Eu fui, na noite seguinte, e o Paulo Prado me perguntou: “Qual é a ideia de vocês?”. Eu Expliquei: nós queríamos fazer isto, conferências e tal e ele dizia: “Mas isso aqui em São Paulo é perigoso: vira sarau, vão moças recitar!” Sabe, era o tom de vida intelectual naquela época, aparecia o Coelho Netom, não é?, que começava a recitar, improvisava contos, como um a que eu assisti uma vez, intitulado “O Alcantil”, imagine!, e foi um grande sucesso. Mas eu disse que não, que não ia ser assim, comecei a demonstrar que eu conhecia arte moderna, os autores modernos, as pinturas modernas, mas ele insistiu: “Não, aqui é muito difícil”. E me mostrou os quadros que ele tinha, um Bonnard, um Léger, tinha aquelas coisas assim e eu fiquei muito entusiasmado. E nessa conversa, como tinha revistas franceses por ali, a Marinetti, a mulher dele, lembrou que em Deauville estava-se fazendo uma Semana de Arte e de Moda, sabe, aquelas coisas da belle époque, 1921. Aí eu perguntei: “Então por que não se faz aqui uma Semana de Arte Moderna?” Foi uma frase que ele achou boa, todos que estavam ali também concordaram, já nem me lembro bem quem mais estava lá, mas a Semana tinha sido batizada, sem querer. Aí já começaram a discutir: mas uma Semana?
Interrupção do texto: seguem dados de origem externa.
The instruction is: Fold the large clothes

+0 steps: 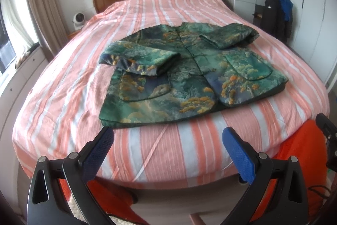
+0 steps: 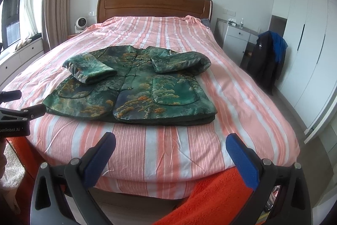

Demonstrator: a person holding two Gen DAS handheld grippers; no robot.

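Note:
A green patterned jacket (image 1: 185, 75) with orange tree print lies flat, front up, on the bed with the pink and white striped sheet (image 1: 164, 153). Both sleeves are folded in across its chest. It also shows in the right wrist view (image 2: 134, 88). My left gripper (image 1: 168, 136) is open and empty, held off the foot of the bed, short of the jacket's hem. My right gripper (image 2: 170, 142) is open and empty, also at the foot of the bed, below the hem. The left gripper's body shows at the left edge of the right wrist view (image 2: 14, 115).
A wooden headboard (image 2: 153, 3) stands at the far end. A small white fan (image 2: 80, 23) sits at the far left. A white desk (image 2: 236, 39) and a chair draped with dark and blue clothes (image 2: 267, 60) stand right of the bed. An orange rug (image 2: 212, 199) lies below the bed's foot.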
Por que não se fazer no (teatro) Municipal? Eu achei bom o Municipal por causa da música. O Vila-Lobos, do grupo do Rio, estava muito ligado conosco, e nós, o Manuel Bandeira e eu, chamamos o Vila-Lobos. Ele ia sempre à casa do Manuel Bandeira e era da maior ignorância, nem sabia qual era a poesia que o Baudelaire fazia, dizia por exemplo: Estou fazendo umas composições muito finas, muito graciosas, sabe? São ilustrações dos poemas de Baudelaire! (ri) Mas era uma grande figura! Afinal, o Graça Aranha voltou ao Rio e organizamos a Semana de Arte Moderna.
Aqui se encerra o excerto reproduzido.